Dr Safieldeen said the campaign, under the slogan “Live Healthy and Simply Check”, played a part in driving these figures up.

“The whole idea is we wanted to join the two other cancers to breast cancer and make a wave,” she said. “We want to take the high awareness of breast cancer and use it to raise the awareness of the other two and make it one battle instead of three.”

The latest figures show an improvement in detecting breast cancer earlier in the emirate. In 2007, 64 per cent of breast cancer cases were detected at a late stage but by 2011 this dropped to 25 per cent.

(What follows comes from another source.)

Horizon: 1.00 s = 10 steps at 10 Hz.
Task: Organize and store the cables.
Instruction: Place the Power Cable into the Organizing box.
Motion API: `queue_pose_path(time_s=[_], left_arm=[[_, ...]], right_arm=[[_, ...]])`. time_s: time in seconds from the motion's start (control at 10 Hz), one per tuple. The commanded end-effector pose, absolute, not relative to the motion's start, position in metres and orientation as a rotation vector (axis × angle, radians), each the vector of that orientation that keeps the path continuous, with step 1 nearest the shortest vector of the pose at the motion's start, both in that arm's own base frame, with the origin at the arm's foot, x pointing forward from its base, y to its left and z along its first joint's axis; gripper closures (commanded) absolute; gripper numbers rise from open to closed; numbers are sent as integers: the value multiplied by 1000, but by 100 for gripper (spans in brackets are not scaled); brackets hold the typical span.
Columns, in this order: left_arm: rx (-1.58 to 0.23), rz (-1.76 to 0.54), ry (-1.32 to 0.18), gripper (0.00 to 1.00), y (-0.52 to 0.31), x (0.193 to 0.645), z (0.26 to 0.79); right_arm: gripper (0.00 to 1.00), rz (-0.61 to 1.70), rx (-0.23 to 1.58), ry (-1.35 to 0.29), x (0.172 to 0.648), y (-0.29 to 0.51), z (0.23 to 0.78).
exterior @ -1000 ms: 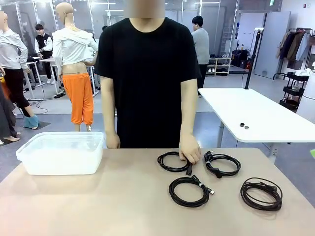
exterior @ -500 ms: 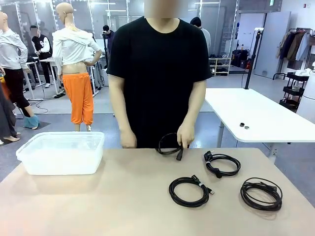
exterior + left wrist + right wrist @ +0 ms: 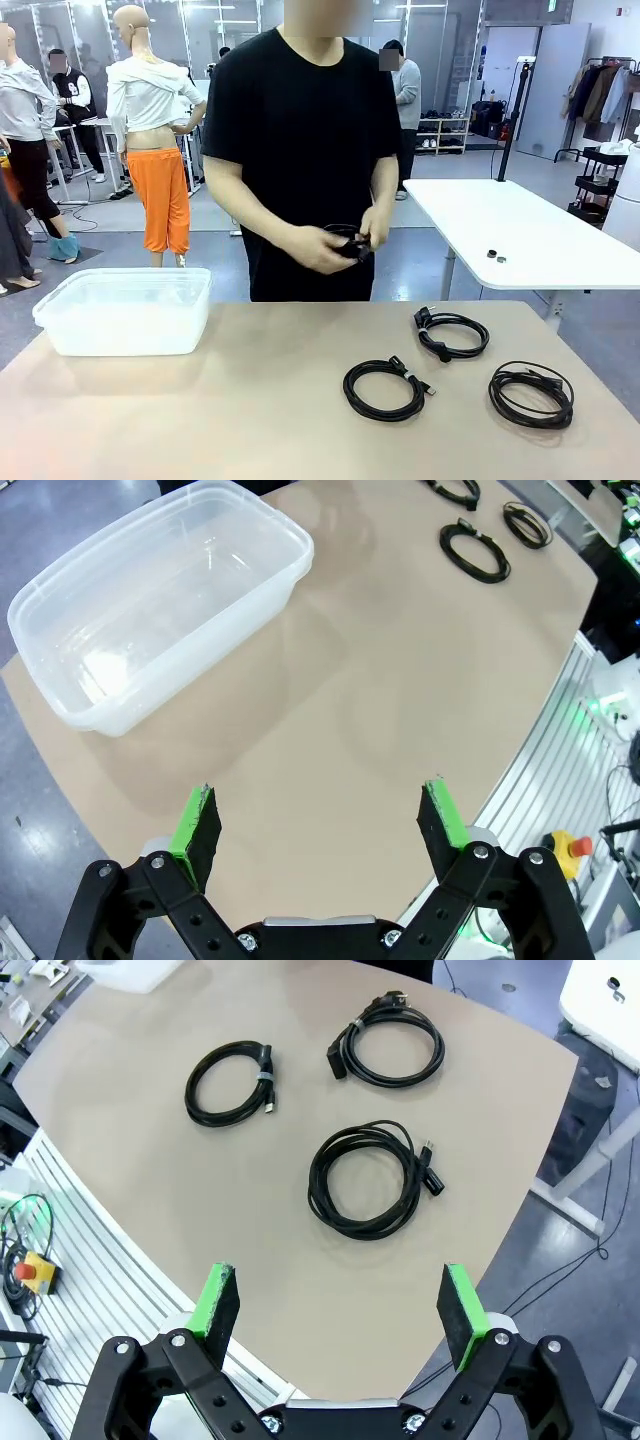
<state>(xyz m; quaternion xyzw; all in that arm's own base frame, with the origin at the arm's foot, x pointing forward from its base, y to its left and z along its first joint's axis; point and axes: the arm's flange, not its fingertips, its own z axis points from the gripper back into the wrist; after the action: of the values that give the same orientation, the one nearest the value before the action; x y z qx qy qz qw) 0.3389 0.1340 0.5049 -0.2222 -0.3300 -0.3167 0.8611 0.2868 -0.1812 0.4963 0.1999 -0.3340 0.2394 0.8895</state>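
Person: stands at the far side of the tan table (image 3: 250, 400) in a black T-shirt, with the person's hands (image 3: 322, 248) raised together in front of the waist.
Held cable: one black coil, the held cable (image 3: 347, 240), sits between those hands, in the air and clear of the tabletop.
Cables on the table: three more black coils lie flat and apart from one another on the robot's right half. The far cable (image 3: 451, 334) is nearest the person, the middle cable (image 3: 384, 390) lies closer to the centre, and the right-hand cable (image 3: 531, 394) is near the right edge.
Tub: a clear plastic tub (image 3: 60, 300) stands on the table's far left corner, well apart from the coils.
Left gripper: the left gripper (image 3: 320, 815) hangs above bare tabletop with its green pads spread wide and nothing between them; the tub is ahead of it.
Right gripper: the right gripper (image 3: 338, 1295) hangs over the table's near edge, jaws equally wide apart and holding nothing; the right-hand cable lies closest ahead of it.
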Motion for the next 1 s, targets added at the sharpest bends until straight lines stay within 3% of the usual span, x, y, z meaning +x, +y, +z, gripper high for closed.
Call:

“For breast cancer, you can detect it early. For colorectal and cervical, you can detect the cells before it turns to cancer,” Dr Safieldeen said. “Awareness is key and if you push people to do the screening, that’s going to be very successful to reduce the number of people having the cases. For cervical cancer, it’s not only detecting the cancerous cells, it’s having the HPV vaccine.”

The campaign included public seminars, a fashion show, a walkathon and free or discounted cancer-screening.

Cancers account for 15 per cent of deaths in the emirate.

Dr Khaled Al Jaberi, manager of non-communicable diseases at the public health and research division of the health authority, said the three cancers were targeted because they were among the leading causes of death.

“Instead of only celebrating specific days for every sort of cancer and focusing on a one-day event or a one-week event, we thought of having it as a continuous six-month programme,” he said. “We want to continue doing it every year. We start again in October.”

Dr Al Jaberi said they planned to add lung cancer to the wave in October.